[INSTRUCTIONS TO FOLLOW] Nothing outside the range below should be printed. Output exactly the lines from the line with "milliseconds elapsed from" to the line with "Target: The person", both included.

[STORED DATA]
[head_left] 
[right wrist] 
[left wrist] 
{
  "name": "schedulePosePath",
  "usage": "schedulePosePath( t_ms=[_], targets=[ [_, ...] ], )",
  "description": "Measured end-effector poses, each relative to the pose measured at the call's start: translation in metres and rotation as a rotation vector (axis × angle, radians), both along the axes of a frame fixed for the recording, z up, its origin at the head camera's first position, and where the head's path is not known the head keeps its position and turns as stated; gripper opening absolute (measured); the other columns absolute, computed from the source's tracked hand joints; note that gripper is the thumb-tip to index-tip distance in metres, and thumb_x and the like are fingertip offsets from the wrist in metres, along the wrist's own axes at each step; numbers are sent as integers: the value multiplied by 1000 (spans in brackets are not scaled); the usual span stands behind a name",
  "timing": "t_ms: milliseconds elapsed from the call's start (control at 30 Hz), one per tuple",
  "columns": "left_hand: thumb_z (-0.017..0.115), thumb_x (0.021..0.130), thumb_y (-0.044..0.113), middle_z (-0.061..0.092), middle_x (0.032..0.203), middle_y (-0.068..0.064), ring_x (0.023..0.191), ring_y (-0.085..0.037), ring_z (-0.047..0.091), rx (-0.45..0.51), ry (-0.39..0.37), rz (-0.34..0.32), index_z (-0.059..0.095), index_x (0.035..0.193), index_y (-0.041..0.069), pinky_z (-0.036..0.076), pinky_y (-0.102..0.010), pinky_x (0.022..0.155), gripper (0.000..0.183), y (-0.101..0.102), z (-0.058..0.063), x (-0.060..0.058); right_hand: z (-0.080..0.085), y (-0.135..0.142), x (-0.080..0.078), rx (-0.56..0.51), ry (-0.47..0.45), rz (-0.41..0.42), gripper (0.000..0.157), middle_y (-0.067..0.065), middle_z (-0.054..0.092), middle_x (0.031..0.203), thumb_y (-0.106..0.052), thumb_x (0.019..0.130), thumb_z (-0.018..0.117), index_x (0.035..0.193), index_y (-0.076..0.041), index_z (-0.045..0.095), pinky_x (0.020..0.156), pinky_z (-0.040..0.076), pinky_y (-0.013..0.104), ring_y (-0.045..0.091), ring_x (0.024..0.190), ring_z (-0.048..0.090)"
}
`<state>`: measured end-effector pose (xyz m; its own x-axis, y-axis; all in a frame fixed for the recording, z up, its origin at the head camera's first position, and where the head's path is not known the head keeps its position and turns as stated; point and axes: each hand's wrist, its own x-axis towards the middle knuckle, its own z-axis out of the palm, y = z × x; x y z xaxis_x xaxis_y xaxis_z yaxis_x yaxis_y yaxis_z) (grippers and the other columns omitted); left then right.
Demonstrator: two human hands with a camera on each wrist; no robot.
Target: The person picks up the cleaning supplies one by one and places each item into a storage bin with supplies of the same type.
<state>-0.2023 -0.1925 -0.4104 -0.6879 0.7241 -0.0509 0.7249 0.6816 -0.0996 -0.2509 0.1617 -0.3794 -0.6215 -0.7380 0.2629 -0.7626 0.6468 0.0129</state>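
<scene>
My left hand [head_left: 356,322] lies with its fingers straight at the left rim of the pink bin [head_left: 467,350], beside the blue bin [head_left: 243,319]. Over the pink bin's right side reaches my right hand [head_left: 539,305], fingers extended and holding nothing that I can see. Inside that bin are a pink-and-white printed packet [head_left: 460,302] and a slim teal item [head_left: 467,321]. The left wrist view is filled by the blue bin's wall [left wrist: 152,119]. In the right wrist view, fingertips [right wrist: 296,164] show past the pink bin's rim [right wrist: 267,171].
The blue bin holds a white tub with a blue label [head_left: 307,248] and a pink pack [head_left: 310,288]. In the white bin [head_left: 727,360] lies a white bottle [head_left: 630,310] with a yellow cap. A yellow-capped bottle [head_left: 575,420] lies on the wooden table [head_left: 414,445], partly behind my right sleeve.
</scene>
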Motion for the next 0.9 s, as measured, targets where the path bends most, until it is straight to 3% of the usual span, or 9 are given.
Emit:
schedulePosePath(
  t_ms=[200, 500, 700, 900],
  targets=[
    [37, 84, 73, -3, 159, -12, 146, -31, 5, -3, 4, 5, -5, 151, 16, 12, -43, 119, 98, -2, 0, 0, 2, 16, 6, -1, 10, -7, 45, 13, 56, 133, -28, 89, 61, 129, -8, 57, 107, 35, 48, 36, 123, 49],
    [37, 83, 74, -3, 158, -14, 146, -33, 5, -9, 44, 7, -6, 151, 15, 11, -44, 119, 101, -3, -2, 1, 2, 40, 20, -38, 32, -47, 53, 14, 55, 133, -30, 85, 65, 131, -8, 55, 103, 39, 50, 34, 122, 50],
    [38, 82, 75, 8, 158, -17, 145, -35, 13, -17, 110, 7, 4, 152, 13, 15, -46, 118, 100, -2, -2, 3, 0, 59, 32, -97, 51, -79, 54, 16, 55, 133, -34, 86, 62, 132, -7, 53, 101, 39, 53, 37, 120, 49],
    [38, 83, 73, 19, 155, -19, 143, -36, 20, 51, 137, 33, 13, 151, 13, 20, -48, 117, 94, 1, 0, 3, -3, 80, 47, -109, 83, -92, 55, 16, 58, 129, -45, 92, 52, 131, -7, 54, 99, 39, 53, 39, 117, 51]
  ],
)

[OUTPUT FOR THIS TASK]
  "timing": "t_ms: milliseconds elapsed from the call's start (control at 30 Hz), one per tuple",
  "columns": "left_hand: thumb_z (-0.017..0.115), thumb_x (0.021..0.130), thumb_y (-0.044..0.113), middle_z (-0.061..0.092), middle_x (0.032..0.203), middle_y (-0.068..0.064), ring_x (0.023..0.191), ring_y (-0.085..0.037), ring_z (-0.047..0.091), rx (-0.45..0.51), ry (-0.39..0.37), rz (-0.34..0.32), index_z (-0.059..0.095), index_x (0.035..0.193), index_y (-0.041..0.069), pinky_z (-0.036..0.076), pinky_y (-0.102..0.010), pinky_x (0.022..0.155), gripper (0.000..0.183), y (-0.101..0.102), z (-0.058..0.063), x (-0.060..0.058); right_hand: z (-0.080..0.085), y (-0.135..0.142), x (-0.080..0.078), rx (-0.56..0.51), ry (-0.47..0.45), rz (-0.41..0.42), gripper (0.000..0.157), middle_y (-0.067..0.065), middle_z (-0.054..0.092), middle_x (0.031..0.203), thumb_y (-0.106..0.052), thumb_x (0.019..0.130), thumb_z (-0.018..0.117), index_x (0.035..0.193), index_y (-0.076..0.041), index_z (-0.045..0.095), pinky_x (0.020..0.156), pinky_z (-0.040..0.076), pinky_y (-0.013..0.104), ring_y (-0.045..0.091), ring_x (0.024..0.190), ring_z (-0.048..0.090)"
}
`<state>`: measured end-effector pose (xyz m; its own x-axis, y-axis; all in a frame fixed for the recording, z up, its origin at the head camera's first position, and where the head's path is not known the head keeps its position and turns as stated; point and axes: each hand's wrist, its own x-axis towards the middle knuckle, its own z-axis out of the palm, y = z × x; x y z xaxis_x xaxis_y xaxis_z yaxis_x yaxis_y yaxis_z) (grippers and the other columns omitted); left then right.
Demonstrator: two human hands with a camera on each wrist; no robot.
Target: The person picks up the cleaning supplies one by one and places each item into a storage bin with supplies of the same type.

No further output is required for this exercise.